SUPPLIED MATERIAL:
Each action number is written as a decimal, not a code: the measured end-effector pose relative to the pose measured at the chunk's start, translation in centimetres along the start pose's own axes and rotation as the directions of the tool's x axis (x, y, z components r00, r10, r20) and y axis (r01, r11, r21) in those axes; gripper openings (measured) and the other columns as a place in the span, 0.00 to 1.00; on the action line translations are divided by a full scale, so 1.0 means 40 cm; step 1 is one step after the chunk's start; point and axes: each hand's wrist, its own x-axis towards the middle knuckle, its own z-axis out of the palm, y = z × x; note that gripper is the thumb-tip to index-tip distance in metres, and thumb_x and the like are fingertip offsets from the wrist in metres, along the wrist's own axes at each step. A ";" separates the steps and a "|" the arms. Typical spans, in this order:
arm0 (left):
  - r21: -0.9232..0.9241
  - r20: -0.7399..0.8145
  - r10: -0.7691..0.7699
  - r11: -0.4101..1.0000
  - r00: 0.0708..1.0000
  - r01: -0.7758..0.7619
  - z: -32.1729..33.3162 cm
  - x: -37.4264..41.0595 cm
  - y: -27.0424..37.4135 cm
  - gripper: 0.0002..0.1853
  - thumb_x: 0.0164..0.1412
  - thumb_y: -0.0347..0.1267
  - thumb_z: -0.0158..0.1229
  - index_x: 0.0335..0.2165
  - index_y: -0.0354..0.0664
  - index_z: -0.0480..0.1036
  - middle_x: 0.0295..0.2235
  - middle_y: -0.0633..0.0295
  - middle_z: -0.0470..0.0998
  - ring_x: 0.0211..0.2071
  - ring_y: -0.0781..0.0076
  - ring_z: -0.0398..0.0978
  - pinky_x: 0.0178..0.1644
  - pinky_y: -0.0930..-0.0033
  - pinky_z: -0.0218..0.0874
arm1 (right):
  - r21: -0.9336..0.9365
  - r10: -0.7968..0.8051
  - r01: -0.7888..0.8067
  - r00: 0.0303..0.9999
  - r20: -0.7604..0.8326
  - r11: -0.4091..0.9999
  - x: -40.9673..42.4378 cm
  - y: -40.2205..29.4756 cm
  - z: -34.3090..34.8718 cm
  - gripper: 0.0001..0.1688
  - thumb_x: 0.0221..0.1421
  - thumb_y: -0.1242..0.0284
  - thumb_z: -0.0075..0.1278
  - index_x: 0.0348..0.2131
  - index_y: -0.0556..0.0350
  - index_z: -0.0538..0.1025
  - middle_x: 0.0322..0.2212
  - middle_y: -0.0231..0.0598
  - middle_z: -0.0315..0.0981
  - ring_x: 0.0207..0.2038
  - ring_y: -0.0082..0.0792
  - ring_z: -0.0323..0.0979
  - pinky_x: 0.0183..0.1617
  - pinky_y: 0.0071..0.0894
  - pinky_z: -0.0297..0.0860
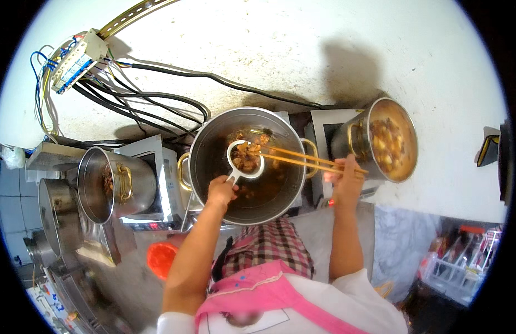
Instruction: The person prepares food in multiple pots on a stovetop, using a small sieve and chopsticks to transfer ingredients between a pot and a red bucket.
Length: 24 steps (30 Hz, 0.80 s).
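Observation:
Before me stands a wide metal stockpot [198,133] with brass-coloured handles, holding dark brown broth [262,200]. My left hand [223,191] grips the handle of a small white-rimmed strainer [262,169] over the pot. Brown food pieces [246,163] lie in the strainer's bowl. From the right, my right hand [345,177] holds a pair of long wooden chopsticks [302,158]. Their tips meet the food at the strainer's upper right edge. Whether they pinch a piece I cannot tell.
A tall pot of yellowish chunks in broth [353,133] stands right, another metal pot [137,188] left, both on induction cookers. Black cables [158,98] run along the wall from exposed circuit breakers [76,69]. A red plastic container [161,259] sits below left, a white basket [454,275] lower right.

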 end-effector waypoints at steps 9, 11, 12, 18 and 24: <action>0.912 0.101 0.688 0.224 0.718 -0.343 0.009 -0.037 -0.011 0.05 0.52 0.25 0.50 0.30 0.37 0.72 0.30 0.54 0.74 0.26 0.59 0.76 0.29 0.63 0.67 | -0.109 -0.032 0.035 0.999 0.031 0.993 -0.009 -0.002 0.004 0.22 0.63 0.61 0.42 0.29 0.65 0.71 0.18 0.41 0.71 0.17 0.28 0.72 0.20 0.21 0.70; 0.945 0.093 0.664 0.175 0.742 -0.275 0.016 -0.054 0.008 0.04 0.49 0.25 0.51 0.28 0.39 0.71 0.31 0.54 0.73 0.29 0.57 0.77 0.31 0.59 0.68 | -0.132 -0.057 0.063 0.997 0.045 0.989 -0.015 -0.004 0.009 0.22 0.63 0.62 0.42 0.28 0.65 0.71 0.17 0.41 0.71 0.17 0.27 0.72 0.20 0.21 0.70; 0.957 0.102 0.675 0.134 0.730 -0.258 0.013 -0.059 0.015 0.04 0.49 0.25 0.51 0.28 0.39 0.71 0.31 0.54 0.73 0.29 0.57 0.78 0.32 0.59 0.68 | -0.122 -0.071 0.077 0.996 0.049 0.990 -0.017 -0.003 0.010 0.21 0.63 0.62 0.42 0.28 0.65 0.71 0.17 0.41 0.71 0.17 0.27 0.72 0.20 0.21 0.70; 0.978 0.073 0.692 0.092 0.718 -0.188 -0.016 -0.068 0.048 0.04 0.50 0.25 0.51 0.28 0.39 0.70 0.30 0.54 0.72 0.30 0.57 0.78 0.35 0.58 0.69 | -0.148 -0.144 0.155 0.986 0.084 0.977 -0.024 -0.001 0.006 0.20 0.63 0.65 0.41 0.27 0.64 0.71 0.16 0.39 0.70 0.16 0.26 0.71 0.20 0.19 0.67; 0.875 -0.029 0.681 0.371 0.732 -0.311 -0.061 -0.009 0.054 0.06 0.51 0.24 0.48 0.29 0.33 0.70 0.28 0.48 0.75 0.30 0.50 0.77 0.35 0.58 0.69 | -0.167 -0.182 0.198 0.977 0.110 0.966 -0.048 -0.032 0.020 0.17 0.63 0.67 0.42 0.27 0.64 0.72 0.15 0.37 0.70 0.17 0.23 0.71 0.22 0.18 0.67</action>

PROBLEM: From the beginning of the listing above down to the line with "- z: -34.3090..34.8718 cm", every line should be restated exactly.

REPLY:
Each action number is written as a decimal, not a code: the measured end-effector pose relative to the pose measured at the chunk's start, translation in centimetres along the start pose's own axes and rotation as the directions of the tool's x axis (x, y, z components r00, r10, r20) and y axis (r01, r11, r21) in those axes; gripper openings (measured) and the other columns as a place in the span, 0.00 to 1.00; on the action line translations are divided by a full scale, so 1.0 means 40 cm; step 1 is one step after the chunk's start; point and axes: each hand's wrist, its own x-axis towards the middle knuckle, its own z-axis out of the palm, y = z × x; note that gripper is the thumb-tip to index-tip distance in metres, and thumb_x and the like are fingertip offsets from the wrist in metres, along the wrist's own axes at each step. A ";" separates the steps and a "|" the arms. Typical spans, in this order:
arm0 (left):
  - r21: -0.9232..0.9241
  - r20: -0.7399..0.8145
  - r10: -0.7691..0.7699
  - r11: -0.4101..1.0000
  - r00: 0.0708..1.0000
  - r01: -0.7758..0.7619
  - z: -32.1729..33.3162 cm
  - x: -37.4264..41.0595 cm
  - y: -27.0424..37.4135 cm
  - gripper: 0.0002..0.1853
  - thumb_x: 0.0164..0.1412
  - thumb_y: -0.0347..0.1267
  - thumb_z: -0.0158..0.1229
  - index_x: 0.0335..0.2165
  - index_y: -0.0354..0.0664
  - index_z: -0.0480..0.1036
  - middle_x: 0.0295..0.2235
  - middle_y: -0.0633..0.0295
  - middle_z: -0.0470..0.0998
  - ring_x: 0.0211..0.2071
  - ring_y: -0.0781..0.0076
  - ring_z: -0.0398..0.0978
  - pinky_x: 0.0178..0.1644
  - pinky_y: -0.0930..-0.0033
  - pinky_z: -0.0218..0.0874
arm1 (right):
  - r21: -0.9336..0.9365
  - r10: -0.7968..0.8051
  - r01: -0.7888..0.8067
  - r00: 0.0303..0.9999
  - r20: -0.7604..0.8326
  - r11: -0.4091..0.9999
  - x: -40.9673..42.4378 cm
  - y: -40.2205..29.4756 cm
  - z: -34.3090..34.8718 cm

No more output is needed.